- Instructions for the task: What lines of the material below include the string "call"? Copy all of them.

- Recorded information:
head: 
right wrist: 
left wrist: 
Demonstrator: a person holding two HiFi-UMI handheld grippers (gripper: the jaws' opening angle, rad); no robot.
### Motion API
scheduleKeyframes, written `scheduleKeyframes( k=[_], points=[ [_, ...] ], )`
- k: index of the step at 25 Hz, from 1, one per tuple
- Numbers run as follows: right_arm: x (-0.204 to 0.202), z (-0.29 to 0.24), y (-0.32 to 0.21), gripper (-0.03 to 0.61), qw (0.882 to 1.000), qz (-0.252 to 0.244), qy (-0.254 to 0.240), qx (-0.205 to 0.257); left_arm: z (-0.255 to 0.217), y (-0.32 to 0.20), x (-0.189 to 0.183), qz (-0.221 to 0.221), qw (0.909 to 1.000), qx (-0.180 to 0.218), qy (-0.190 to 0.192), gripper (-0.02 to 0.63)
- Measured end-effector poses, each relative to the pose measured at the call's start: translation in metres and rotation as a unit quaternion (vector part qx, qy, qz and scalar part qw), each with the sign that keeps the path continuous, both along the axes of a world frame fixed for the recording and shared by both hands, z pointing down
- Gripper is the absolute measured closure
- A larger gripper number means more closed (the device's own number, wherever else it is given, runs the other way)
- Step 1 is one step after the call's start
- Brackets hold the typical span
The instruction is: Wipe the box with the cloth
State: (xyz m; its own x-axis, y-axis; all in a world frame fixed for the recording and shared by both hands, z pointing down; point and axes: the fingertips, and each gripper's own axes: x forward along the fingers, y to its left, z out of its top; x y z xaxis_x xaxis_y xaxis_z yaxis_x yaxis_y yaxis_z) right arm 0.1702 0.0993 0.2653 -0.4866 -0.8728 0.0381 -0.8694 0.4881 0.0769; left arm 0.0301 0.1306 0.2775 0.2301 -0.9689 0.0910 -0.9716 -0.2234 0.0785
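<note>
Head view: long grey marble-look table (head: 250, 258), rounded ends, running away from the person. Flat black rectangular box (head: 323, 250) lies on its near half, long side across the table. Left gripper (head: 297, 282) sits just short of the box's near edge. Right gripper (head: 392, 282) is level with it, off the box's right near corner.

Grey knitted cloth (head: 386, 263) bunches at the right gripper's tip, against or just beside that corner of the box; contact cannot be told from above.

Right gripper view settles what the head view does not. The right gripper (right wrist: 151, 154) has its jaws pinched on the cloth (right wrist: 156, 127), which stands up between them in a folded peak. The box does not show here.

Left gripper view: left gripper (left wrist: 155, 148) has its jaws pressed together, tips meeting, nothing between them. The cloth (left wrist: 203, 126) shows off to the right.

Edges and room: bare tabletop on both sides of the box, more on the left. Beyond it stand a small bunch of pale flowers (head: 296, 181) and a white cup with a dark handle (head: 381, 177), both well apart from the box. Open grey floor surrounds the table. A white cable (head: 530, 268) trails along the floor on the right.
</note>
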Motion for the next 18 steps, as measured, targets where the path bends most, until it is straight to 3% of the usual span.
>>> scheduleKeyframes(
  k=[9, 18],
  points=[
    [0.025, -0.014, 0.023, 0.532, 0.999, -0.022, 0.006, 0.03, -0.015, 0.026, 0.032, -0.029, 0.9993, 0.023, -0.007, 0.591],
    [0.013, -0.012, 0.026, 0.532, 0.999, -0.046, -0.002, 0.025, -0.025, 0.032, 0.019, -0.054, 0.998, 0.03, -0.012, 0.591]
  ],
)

- Exercise response:
- Measured end-effector poses, each relative to the pose measured at the call's start: translation in metres and rotation as a unit quaternion (vector part qx, qy, qz and scalar part qw), each with the sign that keeps the path continuous, both along the axes of a world frame fixed for the recording and shared by both hands, z pointing down
- Step 1 is one step after the call's start

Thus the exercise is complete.